• Work order: Copy out each line in the material below that has the word "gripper".

• The data:
==================================================
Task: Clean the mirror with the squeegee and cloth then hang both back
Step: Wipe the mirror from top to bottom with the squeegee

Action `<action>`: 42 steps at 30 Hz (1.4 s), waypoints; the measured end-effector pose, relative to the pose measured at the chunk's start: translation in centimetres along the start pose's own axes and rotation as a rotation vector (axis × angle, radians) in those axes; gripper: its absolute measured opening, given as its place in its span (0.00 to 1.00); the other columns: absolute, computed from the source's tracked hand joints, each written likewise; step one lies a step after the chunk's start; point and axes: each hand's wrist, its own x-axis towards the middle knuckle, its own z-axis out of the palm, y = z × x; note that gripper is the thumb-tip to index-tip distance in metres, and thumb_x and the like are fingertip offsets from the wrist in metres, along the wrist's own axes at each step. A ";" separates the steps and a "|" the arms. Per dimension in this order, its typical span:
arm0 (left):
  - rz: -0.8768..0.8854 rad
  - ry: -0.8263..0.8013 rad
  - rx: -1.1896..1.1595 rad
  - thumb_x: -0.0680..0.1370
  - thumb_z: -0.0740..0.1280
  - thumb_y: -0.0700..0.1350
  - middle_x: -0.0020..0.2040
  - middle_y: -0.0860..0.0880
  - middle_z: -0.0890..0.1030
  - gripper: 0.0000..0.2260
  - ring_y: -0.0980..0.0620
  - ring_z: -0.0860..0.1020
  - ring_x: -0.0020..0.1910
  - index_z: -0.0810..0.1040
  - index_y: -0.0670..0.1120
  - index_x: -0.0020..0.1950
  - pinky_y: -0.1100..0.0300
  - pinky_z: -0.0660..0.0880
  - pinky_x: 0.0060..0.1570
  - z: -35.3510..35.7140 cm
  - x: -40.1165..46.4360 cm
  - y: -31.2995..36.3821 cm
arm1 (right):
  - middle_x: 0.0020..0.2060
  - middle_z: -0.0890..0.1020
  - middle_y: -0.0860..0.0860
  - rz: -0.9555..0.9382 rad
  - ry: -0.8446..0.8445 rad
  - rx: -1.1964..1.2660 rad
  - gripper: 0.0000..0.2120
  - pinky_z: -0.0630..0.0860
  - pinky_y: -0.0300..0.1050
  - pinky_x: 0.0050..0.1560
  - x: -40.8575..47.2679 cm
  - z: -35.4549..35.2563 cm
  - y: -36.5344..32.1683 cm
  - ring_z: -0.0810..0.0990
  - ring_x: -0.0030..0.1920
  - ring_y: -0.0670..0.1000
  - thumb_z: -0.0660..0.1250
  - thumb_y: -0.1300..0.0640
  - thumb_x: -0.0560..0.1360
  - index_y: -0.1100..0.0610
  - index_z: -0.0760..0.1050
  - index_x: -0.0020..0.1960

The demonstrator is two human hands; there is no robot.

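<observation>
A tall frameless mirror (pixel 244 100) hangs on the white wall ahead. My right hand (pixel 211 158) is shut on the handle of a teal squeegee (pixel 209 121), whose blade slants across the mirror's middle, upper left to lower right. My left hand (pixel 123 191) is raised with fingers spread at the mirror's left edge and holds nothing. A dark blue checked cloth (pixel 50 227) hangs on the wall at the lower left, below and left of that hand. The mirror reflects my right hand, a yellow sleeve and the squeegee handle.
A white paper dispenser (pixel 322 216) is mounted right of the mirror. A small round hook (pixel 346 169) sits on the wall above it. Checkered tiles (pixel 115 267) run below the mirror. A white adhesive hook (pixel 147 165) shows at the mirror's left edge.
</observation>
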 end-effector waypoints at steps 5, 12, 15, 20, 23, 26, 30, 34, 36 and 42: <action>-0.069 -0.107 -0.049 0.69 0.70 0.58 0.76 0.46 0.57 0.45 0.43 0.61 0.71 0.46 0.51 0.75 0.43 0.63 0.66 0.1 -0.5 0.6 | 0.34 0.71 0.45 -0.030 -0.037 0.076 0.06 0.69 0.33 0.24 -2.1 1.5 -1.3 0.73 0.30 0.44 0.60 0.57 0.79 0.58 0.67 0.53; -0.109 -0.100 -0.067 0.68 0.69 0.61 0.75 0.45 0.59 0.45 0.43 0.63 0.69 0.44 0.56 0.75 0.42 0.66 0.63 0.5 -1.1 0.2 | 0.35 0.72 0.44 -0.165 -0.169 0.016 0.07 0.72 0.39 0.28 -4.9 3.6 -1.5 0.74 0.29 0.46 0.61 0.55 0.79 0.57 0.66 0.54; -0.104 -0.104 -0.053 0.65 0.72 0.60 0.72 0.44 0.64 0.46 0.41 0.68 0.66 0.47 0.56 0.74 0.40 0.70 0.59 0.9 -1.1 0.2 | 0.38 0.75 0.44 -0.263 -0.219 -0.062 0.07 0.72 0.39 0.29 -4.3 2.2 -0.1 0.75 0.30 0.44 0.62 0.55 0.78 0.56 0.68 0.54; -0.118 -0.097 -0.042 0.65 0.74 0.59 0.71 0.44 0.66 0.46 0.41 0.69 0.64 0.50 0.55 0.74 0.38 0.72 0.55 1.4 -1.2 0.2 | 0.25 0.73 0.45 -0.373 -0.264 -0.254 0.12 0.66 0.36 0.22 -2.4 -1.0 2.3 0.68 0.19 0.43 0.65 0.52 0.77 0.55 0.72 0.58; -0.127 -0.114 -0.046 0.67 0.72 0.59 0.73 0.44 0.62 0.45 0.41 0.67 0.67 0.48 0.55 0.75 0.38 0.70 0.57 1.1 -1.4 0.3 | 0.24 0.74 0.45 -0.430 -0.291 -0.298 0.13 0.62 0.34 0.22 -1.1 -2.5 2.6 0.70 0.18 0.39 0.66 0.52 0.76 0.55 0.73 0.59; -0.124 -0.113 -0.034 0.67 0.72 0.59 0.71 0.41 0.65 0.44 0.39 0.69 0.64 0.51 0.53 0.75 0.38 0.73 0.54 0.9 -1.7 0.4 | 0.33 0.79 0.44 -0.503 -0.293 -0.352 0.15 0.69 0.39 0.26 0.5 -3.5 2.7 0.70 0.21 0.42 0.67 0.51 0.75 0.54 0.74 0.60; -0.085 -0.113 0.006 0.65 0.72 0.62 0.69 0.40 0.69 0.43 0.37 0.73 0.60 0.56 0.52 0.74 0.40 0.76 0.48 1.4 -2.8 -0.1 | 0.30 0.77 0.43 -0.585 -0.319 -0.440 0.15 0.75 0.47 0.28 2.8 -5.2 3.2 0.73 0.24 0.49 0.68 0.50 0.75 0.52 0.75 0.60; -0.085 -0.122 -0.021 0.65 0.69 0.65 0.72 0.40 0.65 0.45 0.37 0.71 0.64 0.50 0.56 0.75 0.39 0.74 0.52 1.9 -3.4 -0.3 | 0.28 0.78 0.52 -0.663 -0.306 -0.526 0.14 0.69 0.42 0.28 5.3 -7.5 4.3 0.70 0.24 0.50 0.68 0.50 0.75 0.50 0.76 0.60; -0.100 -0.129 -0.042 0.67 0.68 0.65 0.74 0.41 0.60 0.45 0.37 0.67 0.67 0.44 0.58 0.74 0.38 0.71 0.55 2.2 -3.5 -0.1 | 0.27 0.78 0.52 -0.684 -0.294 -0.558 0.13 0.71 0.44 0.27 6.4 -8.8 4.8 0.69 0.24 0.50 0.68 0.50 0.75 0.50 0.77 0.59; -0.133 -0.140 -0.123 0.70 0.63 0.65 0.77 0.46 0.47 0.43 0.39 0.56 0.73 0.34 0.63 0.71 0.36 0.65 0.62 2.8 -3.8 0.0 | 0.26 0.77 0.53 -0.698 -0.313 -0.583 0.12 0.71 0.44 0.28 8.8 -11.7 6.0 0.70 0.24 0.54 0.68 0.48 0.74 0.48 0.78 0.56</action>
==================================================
• Answer space:
Action `<action>`: 42 steps at 30 Hz (1.4 s), waypoints; the measured end-effector pose, relative to the pose measured at the chunk's start: translation in centimetres along the start pose's own axes and rotation as a rotation vector (axis × angle, radians) in those axes; gripper: its absolute measured opening, given as its place in its span (0.00 to 1.00); the other columns: absolute, computed from the source's tracked hand joints, each written likewise; step one lies a step after the chunk's start; point and axes: each hand's wrist, its own x-axis towards the middle knuckle, its own z-axis out of the palm, y = z × x; note that gripper is the thumb-tip to index-tip distance in metres, and thumb_x and the like are fingertip offsets from the wrist in metres, along the wrist's own axes at each step. A ";" separates the steps and a "|" the arms. Per dimension in this order, its typical span:
  - gripper: 0.0000..0.2260
  - gripper: 0.0000..0.2120

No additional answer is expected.